Sementara pada April 2021, kinerja penjualan eceran baik secara bulanan maupun tahunan diprakirakan meningkat. Indeks Penjualan Riil April 2021 diprakirakan sebesar 209,3 atau secara bulanan tumbuh 11,4 persen (mtm) dari 6,1 persen (mtm) pada bulan sebelumnya.
Bank sentral menyebutkan peningkatan penjualan eceran diperkirakan sejalan dengan daya beli masyarakat yang meningkat saat Ramadhan, keadaan musim dan cuaca yang mendukung, serta banyaknya program diskon.
Sementara itu, per April 2021, kepercayaan konsumen juga kembali ke zona optimistis setelah satu tahun terakhir ini berada di zona pesimistis. Bank Indonesia mencatat, indeks keyakinan konsumen (IKK) pada April 2021 naik dari level 93,4 pada Maret 2021 menjadi level 101,5.
Selama pandemi terdapat lebih dari 400 minimarket yang menutup usahanya.
Menurut komponennya, keyakinan konsumen terhadap kondisi ekonomi ke depan tetap berada pada level optimistis dengan indeks ekspektasi konsumen (IEK) sebesar 106,6.

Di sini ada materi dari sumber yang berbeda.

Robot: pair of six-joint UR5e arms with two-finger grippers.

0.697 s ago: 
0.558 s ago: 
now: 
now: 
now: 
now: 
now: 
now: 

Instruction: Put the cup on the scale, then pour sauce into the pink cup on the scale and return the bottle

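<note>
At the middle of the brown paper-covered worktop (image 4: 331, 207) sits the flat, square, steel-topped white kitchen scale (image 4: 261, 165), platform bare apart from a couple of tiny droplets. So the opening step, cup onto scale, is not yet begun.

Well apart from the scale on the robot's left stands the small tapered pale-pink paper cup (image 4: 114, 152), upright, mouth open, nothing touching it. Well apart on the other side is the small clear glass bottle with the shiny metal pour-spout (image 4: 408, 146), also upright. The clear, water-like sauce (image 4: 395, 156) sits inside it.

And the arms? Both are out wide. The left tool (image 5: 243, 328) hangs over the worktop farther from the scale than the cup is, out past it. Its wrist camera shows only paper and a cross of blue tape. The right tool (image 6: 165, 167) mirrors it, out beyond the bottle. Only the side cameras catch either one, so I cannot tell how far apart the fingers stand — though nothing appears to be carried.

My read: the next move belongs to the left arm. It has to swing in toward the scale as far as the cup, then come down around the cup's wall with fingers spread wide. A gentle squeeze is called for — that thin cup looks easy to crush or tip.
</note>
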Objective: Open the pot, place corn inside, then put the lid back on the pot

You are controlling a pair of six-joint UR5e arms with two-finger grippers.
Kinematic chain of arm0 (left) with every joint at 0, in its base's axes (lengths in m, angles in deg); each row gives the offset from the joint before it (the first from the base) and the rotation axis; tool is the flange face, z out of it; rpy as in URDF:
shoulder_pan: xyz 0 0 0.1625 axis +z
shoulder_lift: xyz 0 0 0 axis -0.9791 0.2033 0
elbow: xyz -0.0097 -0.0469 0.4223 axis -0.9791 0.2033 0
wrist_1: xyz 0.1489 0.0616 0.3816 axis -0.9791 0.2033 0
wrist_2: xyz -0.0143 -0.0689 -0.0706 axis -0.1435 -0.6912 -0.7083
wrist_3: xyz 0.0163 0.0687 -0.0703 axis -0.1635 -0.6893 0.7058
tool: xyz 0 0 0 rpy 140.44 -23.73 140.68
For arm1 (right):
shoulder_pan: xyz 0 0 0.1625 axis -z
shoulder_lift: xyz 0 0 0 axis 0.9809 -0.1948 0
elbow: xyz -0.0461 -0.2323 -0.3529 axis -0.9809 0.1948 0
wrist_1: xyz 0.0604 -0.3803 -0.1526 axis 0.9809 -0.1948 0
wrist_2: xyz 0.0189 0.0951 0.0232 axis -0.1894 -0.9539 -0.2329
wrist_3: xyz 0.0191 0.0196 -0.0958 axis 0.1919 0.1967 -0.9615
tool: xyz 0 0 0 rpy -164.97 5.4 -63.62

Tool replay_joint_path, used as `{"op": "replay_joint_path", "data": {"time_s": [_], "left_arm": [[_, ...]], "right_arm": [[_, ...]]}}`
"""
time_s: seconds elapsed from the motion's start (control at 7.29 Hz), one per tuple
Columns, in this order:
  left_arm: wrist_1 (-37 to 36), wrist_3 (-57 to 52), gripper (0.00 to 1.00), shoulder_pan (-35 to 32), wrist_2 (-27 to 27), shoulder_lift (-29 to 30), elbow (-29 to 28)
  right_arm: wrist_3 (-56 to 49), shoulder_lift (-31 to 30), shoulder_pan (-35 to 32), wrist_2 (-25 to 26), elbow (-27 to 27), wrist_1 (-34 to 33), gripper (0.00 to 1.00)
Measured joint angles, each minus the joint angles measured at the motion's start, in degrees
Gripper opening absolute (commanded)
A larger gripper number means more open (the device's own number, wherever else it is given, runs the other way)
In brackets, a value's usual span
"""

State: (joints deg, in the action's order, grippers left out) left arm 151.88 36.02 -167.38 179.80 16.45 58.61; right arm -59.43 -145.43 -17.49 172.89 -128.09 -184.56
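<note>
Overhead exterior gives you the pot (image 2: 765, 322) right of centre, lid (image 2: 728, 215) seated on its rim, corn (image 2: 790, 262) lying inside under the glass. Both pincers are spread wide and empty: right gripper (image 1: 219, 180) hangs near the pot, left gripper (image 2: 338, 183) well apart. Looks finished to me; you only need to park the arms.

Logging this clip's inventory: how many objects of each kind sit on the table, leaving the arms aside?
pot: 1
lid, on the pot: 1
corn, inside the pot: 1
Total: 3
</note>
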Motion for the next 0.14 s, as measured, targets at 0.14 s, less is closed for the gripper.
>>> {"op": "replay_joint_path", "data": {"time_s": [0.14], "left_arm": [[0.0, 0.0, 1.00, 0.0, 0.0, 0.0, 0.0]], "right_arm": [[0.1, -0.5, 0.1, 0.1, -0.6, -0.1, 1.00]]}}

Di samping keyakinan konsumen yang mulai membaik, program vaksinasi yang dilaksanakan sejak awal tahun ini menjadi harapan besar bagi dunia usaha. Program vaksinasi menjadi salah satu kunci untuk memastikan seberapa cepat sektor ritel akan pulih. Semakin cepat vaksinasi maka kemungkinan untuk cepat bangkit akan sangat besar.
Terlebih, Himpunan Peritel dan Penyewa Pusat Perbelanjaan Indonesia (Hippindo) bekerja sama dengan pemerintah akan melakukan vaksinasi Covid-19 terhadap 500.000 pegawai di sektor ritel pada Juni ini. Vaksinasi itu masuk dalam program Pemulihan Ekonomi Nasional (PEN).
Baca juga: Tutup Gerai karena Terimbas Pandemi Covid-19
Harapan lain, Menteri Koordinator (Menko) Bidang Perekonomian, Airlangga Hartarto, mengungkapkan rencana pemerintah memberikan insentif fiskal berupa relaksasi perpajakan untuk sektor ritel termasuk pusat perbelanjaan.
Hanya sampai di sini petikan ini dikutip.